Когда деньги перестают соотноситься с чем-то реальным, традиционная идея
референтности оказывается подорванной. Архитекторы инфляционной политики виновны во
многих катастрофах двадцатого столетия, экономических и политических. «Непорядки
и раннее горе» подсказывает, что мы также можем считать их ответственными за
бессодержательную самореферентность значительной части современного искусства. Когда искусство отрезано от реальности, художник
обращается к таким заменителям, как сюрреальность и гиперреальность. Движение,
известное как постмодернизм, все целиком растет из поворота современного
искусства к нерепрезентативности. Одним из ведущих в теории постмодернизма
выступает понятие симулякра, наличие которого в рассказе «Непорядки и раннее
горе» мы уже отметили[18]. Согласно одному из определений, симулякр есть
копия, у которой парадоксально не существует оригинала. И это – точная характеристика
неразменных денег. При фиксированном золотом стандарте, долларовая купюра
выступает как репрезентация – ее оригиналом служит определенное количество
золота. Здесь можно без труда отличить репрезентацию от оригинала – последний
блестящий и сияющий, тогда как первая – зеленая и мятая. Но такого рода
различение больше не является возможным в мире чисто бумажных денег. Одна
купюра представляет всего лишь другую купюру – мы оказываемся в мире, где одни
копии без оригиналов[19]. И это в точности мир такого рода, какой рисует
Манн в рассказе «Непорядки и раннее горе», – мир, где реальность постоянно
грозит раствориться в том, что есть не более чем отражение (репрезентация)

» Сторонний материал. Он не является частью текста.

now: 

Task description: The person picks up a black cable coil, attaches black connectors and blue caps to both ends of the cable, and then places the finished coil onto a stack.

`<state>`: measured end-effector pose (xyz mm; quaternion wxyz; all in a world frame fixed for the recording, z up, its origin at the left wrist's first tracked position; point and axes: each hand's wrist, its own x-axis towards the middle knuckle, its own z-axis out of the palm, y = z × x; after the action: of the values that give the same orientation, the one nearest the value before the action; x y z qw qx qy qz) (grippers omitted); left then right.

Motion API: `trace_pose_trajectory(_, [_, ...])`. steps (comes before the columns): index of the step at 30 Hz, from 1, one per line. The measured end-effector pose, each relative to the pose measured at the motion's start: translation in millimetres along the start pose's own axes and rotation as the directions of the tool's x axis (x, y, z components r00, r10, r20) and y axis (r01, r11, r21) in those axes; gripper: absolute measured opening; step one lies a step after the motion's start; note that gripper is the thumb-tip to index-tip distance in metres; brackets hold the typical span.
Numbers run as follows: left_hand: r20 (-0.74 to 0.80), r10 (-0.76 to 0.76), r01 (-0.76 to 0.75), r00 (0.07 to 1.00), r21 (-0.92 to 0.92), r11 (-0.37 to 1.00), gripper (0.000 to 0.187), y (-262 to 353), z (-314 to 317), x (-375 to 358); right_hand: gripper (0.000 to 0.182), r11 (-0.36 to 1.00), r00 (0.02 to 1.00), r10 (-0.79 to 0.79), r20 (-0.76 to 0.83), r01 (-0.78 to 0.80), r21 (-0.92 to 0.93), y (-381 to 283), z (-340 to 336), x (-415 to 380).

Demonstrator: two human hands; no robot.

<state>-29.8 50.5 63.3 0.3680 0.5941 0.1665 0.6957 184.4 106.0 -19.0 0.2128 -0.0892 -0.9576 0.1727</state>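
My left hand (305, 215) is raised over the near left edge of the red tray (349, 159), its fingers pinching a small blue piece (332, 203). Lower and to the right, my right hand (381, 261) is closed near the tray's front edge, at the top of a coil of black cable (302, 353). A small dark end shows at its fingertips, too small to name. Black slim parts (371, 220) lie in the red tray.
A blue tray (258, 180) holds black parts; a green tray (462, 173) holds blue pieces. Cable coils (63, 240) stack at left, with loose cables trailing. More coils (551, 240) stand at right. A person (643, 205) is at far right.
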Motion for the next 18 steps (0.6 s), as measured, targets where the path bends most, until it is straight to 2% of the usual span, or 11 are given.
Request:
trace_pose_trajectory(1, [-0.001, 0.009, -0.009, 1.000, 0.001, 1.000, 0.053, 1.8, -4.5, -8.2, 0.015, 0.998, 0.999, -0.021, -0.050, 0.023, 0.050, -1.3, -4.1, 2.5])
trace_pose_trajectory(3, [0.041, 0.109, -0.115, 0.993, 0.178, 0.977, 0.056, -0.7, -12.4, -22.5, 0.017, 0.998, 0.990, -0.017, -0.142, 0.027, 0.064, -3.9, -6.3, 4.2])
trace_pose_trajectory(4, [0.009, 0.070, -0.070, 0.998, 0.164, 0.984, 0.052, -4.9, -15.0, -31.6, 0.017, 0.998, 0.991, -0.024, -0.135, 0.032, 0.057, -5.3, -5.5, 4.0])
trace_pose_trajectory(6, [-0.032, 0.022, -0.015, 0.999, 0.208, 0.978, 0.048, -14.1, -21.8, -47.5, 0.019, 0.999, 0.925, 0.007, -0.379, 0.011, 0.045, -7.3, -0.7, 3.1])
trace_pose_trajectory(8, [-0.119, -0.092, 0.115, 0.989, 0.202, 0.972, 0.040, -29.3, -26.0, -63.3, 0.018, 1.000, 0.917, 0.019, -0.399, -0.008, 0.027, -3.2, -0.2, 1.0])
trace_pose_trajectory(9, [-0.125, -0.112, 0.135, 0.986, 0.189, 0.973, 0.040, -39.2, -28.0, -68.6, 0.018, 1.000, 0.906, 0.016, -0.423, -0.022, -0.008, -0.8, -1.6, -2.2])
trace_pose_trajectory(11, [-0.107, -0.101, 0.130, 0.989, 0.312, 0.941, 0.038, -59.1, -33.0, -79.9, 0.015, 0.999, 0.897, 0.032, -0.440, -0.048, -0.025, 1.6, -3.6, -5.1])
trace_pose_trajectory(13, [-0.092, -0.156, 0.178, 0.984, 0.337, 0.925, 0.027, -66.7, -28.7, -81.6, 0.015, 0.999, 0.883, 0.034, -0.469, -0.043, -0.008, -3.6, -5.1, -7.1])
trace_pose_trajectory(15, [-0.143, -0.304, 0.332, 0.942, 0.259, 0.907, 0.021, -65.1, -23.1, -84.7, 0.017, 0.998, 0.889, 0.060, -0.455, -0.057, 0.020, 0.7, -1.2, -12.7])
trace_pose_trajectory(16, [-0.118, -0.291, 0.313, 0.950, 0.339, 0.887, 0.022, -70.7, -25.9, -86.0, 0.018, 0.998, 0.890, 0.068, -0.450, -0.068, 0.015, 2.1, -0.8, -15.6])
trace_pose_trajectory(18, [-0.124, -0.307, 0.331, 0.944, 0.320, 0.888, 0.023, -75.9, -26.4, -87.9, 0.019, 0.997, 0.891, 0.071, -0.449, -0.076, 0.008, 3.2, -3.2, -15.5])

реальности. Корнелиуса огорчает, что сын его восхищается
актером Иваном Герцлем и подражает ему:
Выбрав своей моделью актера, Берт находит себя в
имитации имитатора, и таким образом рискует обернуться не более чем симулякром
человека. Что поражает Корнелиуса в Герцле, так это полное отсутствие в нем
аутентичности; как актер, он всегда как будто играет спектакль, и потому не
имеет собственной реальности:
Еще тогда – в 1920 годы – Манн пророчески видел
грядущую неаутентичность, которой предстояло пропитать современное общество и
современную культуру, связывая это с современными средствами коммуникации, но
также хорошо понимая ее связь с деньгами без металлического покрытия (fiduciary
media). Действительно, моделью для потери аутентичности в современном мире
служит у него утрата реальности денег, вызванная инфляцией[20]. Я могу предложить один особенно подходящий пример
в подтверждение связи, которую я провожу между эпистемологией искусства
двадцатого столетия и дебатами вокруг бумажных денег. Сердцевиной
постмодернизма является тенденция делать акт репрезентации проблематичным.
Образы постмодерна призывают внимание к себе, к самому факту, что они – всего
лишь образы. В традиционном искусстве медиум, так сказать, прозрачен – художник
хочет, чтобы мы смотрели сквозь его акт репрезентации на предмет репрезентации
и, следовательно, делает все возможное, чтобы наше внимание не
концентрировалось на его медиуме. Но художник-постмодернист прилагает рычаг
именно к процессу репрезентации, выдвигая свой медиум на передний план и
заставляя нас, таким образом, концентрировать наше внимание на самом акте
репрезентации, на том факте, что перед нами нечто репрезентируется. Известнейшим примером такой техники сюрреалистов
служит «Предательство образов» (TheTreachery
of Images) Рене Магритта (см. рис. 1).
Один из возможных вариантов прочтения надписи на его искусной картине: «Это не
трубка, это только изображение (representation)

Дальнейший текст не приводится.